» Task to complete
Nothing but the entries, copied exactly, should appear in the response.
══ Supplied entries ══
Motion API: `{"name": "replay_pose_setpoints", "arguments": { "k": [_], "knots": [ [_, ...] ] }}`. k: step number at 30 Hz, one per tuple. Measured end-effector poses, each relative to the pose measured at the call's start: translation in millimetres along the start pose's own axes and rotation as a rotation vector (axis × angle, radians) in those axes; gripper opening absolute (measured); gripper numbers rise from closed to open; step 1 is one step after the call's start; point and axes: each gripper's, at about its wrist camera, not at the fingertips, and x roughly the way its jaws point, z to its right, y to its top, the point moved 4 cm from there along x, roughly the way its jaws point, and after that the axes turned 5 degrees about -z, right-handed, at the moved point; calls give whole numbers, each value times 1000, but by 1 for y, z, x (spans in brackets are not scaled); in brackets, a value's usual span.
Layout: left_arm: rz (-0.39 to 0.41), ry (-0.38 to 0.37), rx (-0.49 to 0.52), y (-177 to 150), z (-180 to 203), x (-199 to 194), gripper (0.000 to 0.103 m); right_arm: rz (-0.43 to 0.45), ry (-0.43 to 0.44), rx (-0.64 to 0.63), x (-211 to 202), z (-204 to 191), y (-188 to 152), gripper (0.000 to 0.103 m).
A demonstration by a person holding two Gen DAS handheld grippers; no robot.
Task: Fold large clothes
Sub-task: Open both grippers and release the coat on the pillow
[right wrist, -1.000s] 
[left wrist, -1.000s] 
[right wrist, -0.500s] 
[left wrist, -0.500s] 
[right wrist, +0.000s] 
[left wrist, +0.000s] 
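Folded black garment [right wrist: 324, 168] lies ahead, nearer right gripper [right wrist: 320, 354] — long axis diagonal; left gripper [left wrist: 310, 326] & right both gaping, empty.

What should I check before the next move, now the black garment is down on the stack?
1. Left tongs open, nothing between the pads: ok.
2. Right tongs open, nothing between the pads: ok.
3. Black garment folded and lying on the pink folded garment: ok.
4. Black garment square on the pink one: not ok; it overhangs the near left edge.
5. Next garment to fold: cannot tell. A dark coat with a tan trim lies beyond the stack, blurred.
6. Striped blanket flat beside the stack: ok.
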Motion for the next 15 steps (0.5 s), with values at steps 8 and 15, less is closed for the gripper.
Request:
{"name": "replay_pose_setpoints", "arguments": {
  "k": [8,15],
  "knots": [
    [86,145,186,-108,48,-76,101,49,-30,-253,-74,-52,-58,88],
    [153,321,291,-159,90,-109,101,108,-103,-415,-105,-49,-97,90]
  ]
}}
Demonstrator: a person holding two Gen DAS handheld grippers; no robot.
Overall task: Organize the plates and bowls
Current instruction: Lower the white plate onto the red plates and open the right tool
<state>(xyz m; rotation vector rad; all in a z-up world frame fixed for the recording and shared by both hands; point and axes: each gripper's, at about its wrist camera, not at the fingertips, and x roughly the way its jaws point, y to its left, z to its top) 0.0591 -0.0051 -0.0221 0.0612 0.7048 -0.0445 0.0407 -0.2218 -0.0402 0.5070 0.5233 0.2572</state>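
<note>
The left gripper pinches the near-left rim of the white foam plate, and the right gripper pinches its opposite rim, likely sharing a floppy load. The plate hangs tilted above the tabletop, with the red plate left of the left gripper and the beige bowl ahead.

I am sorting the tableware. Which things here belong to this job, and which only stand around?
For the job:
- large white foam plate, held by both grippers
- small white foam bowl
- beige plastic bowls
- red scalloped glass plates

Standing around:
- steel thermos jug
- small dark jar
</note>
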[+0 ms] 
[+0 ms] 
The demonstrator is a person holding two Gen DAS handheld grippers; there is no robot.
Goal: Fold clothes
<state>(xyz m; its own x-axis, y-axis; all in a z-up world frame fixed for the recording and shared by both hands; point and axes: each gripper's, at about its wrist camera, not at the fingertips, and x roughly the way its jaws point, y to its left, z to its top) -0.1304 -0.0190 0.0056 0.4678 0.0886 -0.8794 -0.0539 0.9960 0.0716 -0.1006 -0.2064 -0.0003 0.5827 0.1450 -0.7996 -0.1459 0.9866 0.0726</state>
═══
» Response to the task
Motion API: `{"name": "replay_pose_setpoints", "arguments": { "k": [_], "knots": [ [_, ...] ] }}`. k: step number at 30 Hz, one per tuple. Measured end-effector poses, each relative to the pose measured at the call's start: translation in millimetres along the start pose's own axes and rotation as a rotation vector (axis × angle, radians) in those axes; gripper opening absolute (measured); gripper numbers rise from closed to open; step 1 is one step after the call's start; point and axes: each gripper's, at about its wrist camera, not at the fingertips, and x roughly the way its jaws point, z to its right, y to its top, the point moved 4 cm from there along x, roughly the way its jaws point, and after that the axes turned 5 degrees about -z, right-handed, at the moved point; calls give whole numbers, each value times 1000, but by 1 for y, z, x (spans in brackets are not scaled); in brackets, a value's usual span.
Layout: left_arm: rz (-0.39 to 0.41), ry (-0.38 to 0.37), rx (-0.49 to 0.52), y (-177 to 150), z (-180 to 203), x (-199 to 194), gripper (0.000 to 0.103 m); right_arm: rz (-0.43 to 0.45), ry (-0.43 to 0.44), rx (-0.64 to 0.63), x (-211 to 202), z (-204 to 191), y (-188 to 152), gripper (0.000 to 0.103 m).
A demonstration by a person holding two Gen DAS handheld grippers; no robot.
Task: Fold large clothes
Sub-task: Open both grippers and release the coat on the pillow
[right wrist, -1.000s] 
[left wrist, -1.000s] 
[right wrist, -0.500s] 
[left wrist, -0.500s] 
[right wrist, +0.000s] 
[left wrist, +0.000s] 
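Folded black garment [right wrist: 324, 168] lies ahead, nearer right gripper [right wrist: 320, 354] — long axis diagonal; left gripper [left wrist: 310, 326] & right both gaping, empty.

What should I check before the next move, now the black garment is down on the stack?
1. Left tongs open, nothing between the pads: ok.
2. Right tongs open, nothing between the pads: ok.
3. Black garment folded and lying on the pink folded garment: ok.
4. Black garment square on the pink one: not ok; it overhangs the near left edge.
5. Next garment to fold: cannot tell. A dark coat with a tan trim lies beyond the stack, blurred.
6. Striped blanket flat beside the stack: ok.
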Motion for the next 15 steps (0.5 s), with values at steps 8 and 15, less is closed for the gripper.
Request:
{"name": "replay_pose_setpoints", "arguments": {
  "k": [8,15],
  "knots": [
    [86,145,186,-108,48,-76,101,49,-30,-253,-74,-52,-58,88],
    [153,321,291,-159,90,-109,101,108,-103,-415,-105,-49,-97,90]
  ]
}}
Demonstrator: a person holding two Gen DAS handheld grippers; no robot.
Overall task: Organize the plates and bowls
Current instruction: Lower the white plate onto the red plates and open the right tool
<state>(xyz m; rotation vector rad; all in a z-up world frame fixed for the recording and shared by both hands; point and axes: each gripper's, at about its wrist camera, not at the fingertips, and x roughly the way its jaws point, y to its left, z to its top) 0.0591 -0.0051 -0.0221 0.0612 0.7048 -0.0445 0.0407 -0.2218 -0.0402 0.5070 0.5233 0.2572</state>
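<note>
The left gripper pinches the near-left rim of the white foam plate, and the right gripper pinches its opposite rim, likely sharing a floppy load. The plate hangs tilted above the tabletop, with the red plate left of the left gripper and the beige bowl ahead.

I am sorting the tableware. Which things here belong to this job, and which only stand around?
For the job:
- large white foam plate, held by both grippers
- small white foam bowl
- beige plastic bowls
- red scalloped glass plates

Standing around:
- steel thermos jug
- small dark jar
</note>
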[+0 ms] 
[+0 ms] 
The demonstrator is a person holding two Gen DAS handheld grippers; there is no robot.
Goal: Fold clothes
<state>(xyz m; its own x-axis, y-axis; all in a z-up world frame fixed for the recording and shared by both hands; point and axes: each gripper's, at about its wrist camera, not at the fingertips, and x roughly the way its jaws point, y to its left, z to its top) -0.1304 -0.0190 0.0056 0.4678 0.0886 -0.8794 -0.0539 0.9960 0.0716 -0.1006 -0.2064 -0.0003 0.5827 0.1450 -0.7996 -0.1459 0.9866 0.0726</state>

The response is finished.